> _TASK OBJECTIVE_
From the first line of the listing below to the line with "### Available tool", print each line exactly, and nothing more. Leave out the pictures.
BEGIN SOURCE MATERIAL
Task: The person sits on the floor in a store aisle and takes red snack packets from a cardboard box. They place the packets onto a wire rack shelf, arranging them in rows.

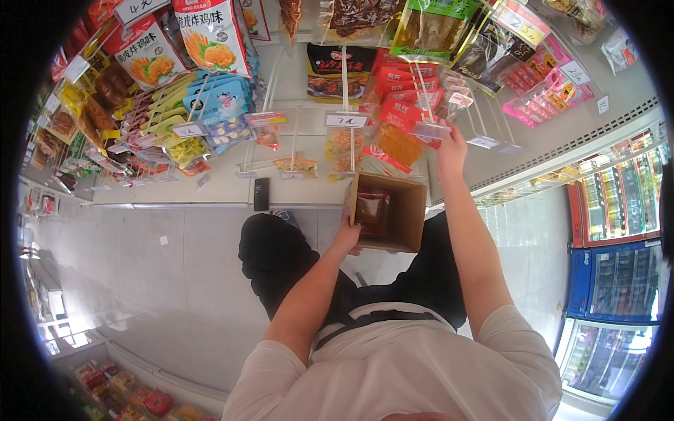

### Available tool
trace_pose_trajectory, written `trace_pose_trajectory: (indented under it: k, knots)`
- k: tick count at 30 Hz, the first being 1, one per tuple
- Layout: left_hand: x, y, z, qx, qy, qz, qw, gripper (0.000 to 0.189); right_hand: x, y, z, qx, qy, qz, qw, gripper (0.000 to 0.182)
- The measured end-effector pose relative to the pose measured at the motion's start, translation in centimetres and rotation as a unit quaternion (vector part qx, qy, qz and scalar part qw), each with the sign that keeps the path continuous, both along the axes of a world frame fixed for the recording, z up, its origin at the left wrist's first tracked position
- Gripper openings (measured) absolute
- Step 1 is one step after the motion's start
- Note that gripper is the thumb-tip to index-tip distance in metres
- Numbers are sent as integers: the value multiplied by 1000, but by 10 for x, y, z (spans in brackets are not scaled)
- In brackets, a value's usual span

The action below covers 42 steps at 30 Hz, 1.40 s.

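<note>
My left hand (pixel 347 234) grips an open cardboard box (pixel 423 216) by its left wall, above my knees. Inside the box lies a red shiny packet (pixel 373 208). My right hand (pixel 452 152) is raised to a display hook, its fingers closed at the right end of a clear price-tag holder (pixel 429 130). Behind that holder hang several red snack packets (pixel 403 113). An orange-brown snack packet (pixel 397 144) hangs just below and to the left. The fingertips of my right hand are partly hidden, and whether they also touch a red packet is unclear.
A black phone-like object (pixel 261 194) lies on the shelf's front edge. Hooks with price tags (pixel 347 120) jut out from the rack. Blue candy bags (pixel 218 97) hang at left, pink packets (pixel 550 97) at right. Glass-door coolers (pixel 624 284) line the right side.
</note>
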State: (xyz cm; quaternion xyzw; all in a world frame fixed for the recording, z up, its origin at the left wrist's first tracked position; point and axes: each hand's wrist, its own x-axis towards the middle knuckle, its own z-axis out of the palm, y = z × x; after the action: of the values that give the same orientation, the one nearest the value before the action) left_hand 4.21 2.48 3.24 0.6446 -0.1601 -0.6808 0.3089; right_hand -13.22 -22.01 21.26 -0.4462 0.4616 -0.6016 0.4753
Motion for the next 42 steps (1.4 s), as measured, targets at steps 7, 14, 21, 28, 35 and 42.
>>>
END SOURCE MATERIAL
> _WRITTEN SOLUTION_
Task: The person sits on the floor in a store aisle and takes red snack packets from a cardboard box. They place the packets onto a wire rack shelf, arranging them in rows.


### Available tool

This completes the output.